I woke up too see kiyone and sentaro leaning over me. I was still in the same place as i was when i passed out. I sat up and at the same time hold my pounding head. I then realized my hands are dry. I looked at them and they were clean. Not even a drop of blood on them. I looked at kiyone. It was like she knew what i was about to ask.

" I washed your hands when you were out." She said. I smiled and thanked her. I then remembered the reason why i had passed out. I felt my heart drop. My mouth went dry. My eyes started to water. 

" What happened to Ukitake? " I asked quietly not looking up from the ground. I heard sighs.

" Sia, the captain has had an illness most of his life. Someone it dote not effect him too much but strain on his body and he will do exactly what you just saw. when he does become really ill and weak he goes to Ugendō, his family's estate. That is were he is now." She said. She then held out her hand for me too take. I placed my hand in hers and she helped me up. I stumbled a bit and sentaro grabbed my shoulders from behind. He helped me steady myself and then let go. I thought on what i should do.

" Thank you for everything. But i think i should head back. I have cause enough trouble here as it is." I said. They looked at me and smiled. 

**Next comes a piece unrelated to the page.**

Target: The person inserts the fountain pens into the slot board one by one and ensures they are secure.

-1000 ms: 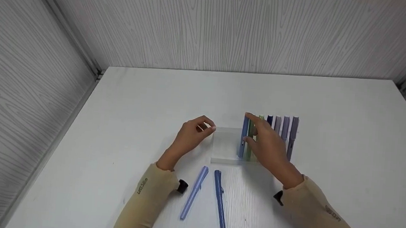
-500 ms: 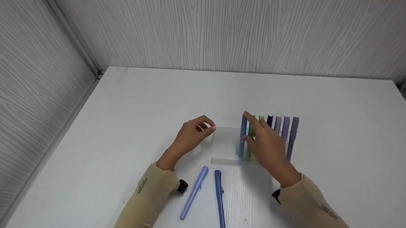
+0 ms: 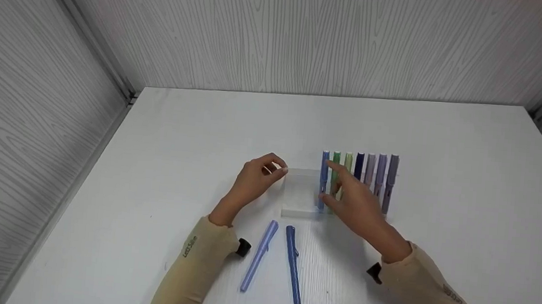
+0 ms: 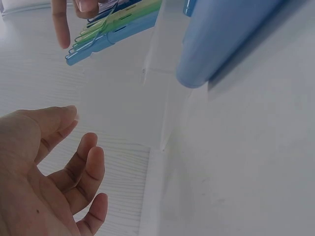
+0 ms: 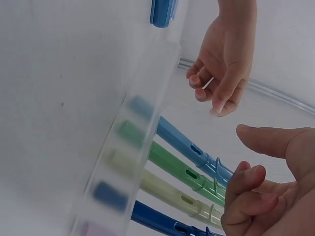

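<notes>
A clear pen stand holds a row of several upright pens, including a blue pen, a green pen and a dark navy pen. At the stand's left upper corner, my left hand pinches the edge between thumb and forefinger. My right hand hovers in front of the row, thumb and forefinger spread beside the blue pen. In the right wrist view a gap shows between the thumb and the blue pen, and the other fingers curl loosely around nothing. My right hand hides the lower parts of several pens.
On the white table in front of the stand lie a light blue pen and a darker blue pen. A wood-grain panel rises behind the table, with another at the left.
The right hand has let go of the blue pen's top and drawn slightly down and back. The blue pen now stands upright, slightly further left. My left hand stays put.
</notes>
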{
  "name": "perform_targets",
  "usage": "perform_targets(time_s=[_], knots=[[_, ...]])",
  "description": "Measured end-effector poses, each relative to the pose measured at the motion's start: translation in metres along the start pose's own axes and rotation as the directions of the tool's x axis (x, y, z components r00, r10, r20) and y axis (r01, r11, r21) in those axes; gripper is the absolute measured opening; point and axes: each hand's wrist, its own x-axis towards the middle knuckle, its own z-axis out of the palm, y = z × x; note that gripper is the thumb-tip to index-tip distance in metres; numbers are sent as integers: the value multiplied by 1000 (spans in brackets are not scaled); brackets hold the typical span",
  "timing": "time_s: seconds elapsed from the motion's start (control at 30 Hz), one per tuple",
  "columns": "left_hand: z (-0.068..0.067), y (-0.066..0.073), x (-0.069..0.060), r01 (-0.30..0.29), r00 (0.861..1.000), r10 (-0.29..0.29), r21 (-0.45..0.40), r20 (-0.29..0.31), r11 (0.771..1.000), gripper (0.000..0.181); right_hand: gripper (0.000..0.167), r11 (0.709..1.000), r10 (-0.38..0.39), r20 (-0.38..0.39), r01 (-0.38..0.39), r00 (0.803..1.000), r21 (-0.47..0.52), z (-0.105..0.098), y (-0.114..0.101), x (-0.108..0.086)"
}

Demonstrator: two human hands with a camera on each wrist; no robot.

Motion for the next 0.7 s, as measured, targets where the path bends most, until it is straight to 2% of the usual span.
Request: perform_targets(time_s=[0.13, 0.3, 0.5, 0.6, 0.7], knots=[[0, 0, 0, 13, 1000, -13, 6, 2, 1000, 15, 70, 1000, -22, 44, 21, 999, 16, 4, -2, -8], [1, 1, 0, 25, 1000, -25, 4, 4, 1000, 15, 68, 997, -35, 184, 23, 982, 68, 9, -1, -15], [0, 1, 1, 20, 1000, -20, -12, 3, 1000, 14, 69, 992, -91, 370, 52, 924, 115, 11, 4, -17], [0, 0, 0, 14, 1000, -14, -19, 3, 1000, 15, 70, 989, -114, 433, 60, 894, 136, 14, 8, -18], [0, 0, 0, 18, 1000, -18, -23, 6, 1000, 15, 70, 990, -99, 481, 39, 871, 132, 18, 9, -19]])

" Okay then. Please come back soon. Bye" kiyone smiled happily. I waved and walked towards the gates. I bet i cause Ukitake's illness to trigger. Shit. I am so so sorry Ukitake please forgive me. I thought to myself. I decide to go to the river. I walked through the first and my eyes soon fell on a familiar place. I smiled as i looked around. The place looked almost the same as the first time i came here. The only thing that is changing is that the cherry blossoms were disappearing. I went down to the river.

I sat down just next to the water's edge. I pulled my knees up to chest and rested my chin on then. I watched the water gently float by. I wish my life could float a easy and carefree as the water. I watch the water for a while longer when i heard someone behind me. 

" Well there is a face i have not see for a while." He said. I knew right away it was Deuce. 

" Hey Deuce." I said with no enthusiasm. 

" What no insult this time?" He asked i only shook my head. I heard footsteps heading towards me. They stopped and Deuce then sat down next to me on my left. 

" Hey what's wrong? Why are you crying?" He asked in a soft tone. Crying. I did not even realize i was until he said it. 

" I meet and old friend today and i think i hurt him. Badly." I sobbed. Why am i telling him? I feel like i am able to tell Deuce anything. But why. 

" I am sure he will be fine. Here look at me." He said as he took my chin and moved it so i was facing him. I looked into his eyes as he did with me.

" He will be fine. I promise." He leaned in closer and closer. I gulped. His lips were inches away. I could fell his breath. It was warm. His eyes traveled down to look at my lips. Soon enough his lips connected to mine. They were soft and warm. It sent tingles down my back. I kissed him back. He bit my lips asking for entrance. I gave him it. I opened my mouth and he slipped his tongue in. He left no place unexplored. He tasted sweet. 

He soon broke the kiss. He started to kiss my jawline at the same time as pushed me down so i was lying down with him on top. He kissed me all over until he find my soft spot. When he did i let out a little moan. He smiled against my neck and kissed it more. He then traveled back up to my lips. When we were like this it seemed as though everything was gone. All my worries were just fine. He broke the kiss and looked at in the eyes and said.

" I love you Sia Mcloud. I have since the moment i first saw you." He said softly. It made my heart fly.

" I love you too." I smiled. We kissed again and then Deuce rolled over to lye on his back. He looked up at the sky and i placed my head on his chest. I closed my eyes and listened too his heart beat. He place an arm around my and the other behind his head. I closed my eyes and feel into a deep sleep while listening to the beating of the man i loves heart.

But there was something wrong. Something not quite right. I could not put my finger on it. I kept nagging at me. I want to know why. Why it is bothering me so much. But i pushed it back and thought of the present. And the future.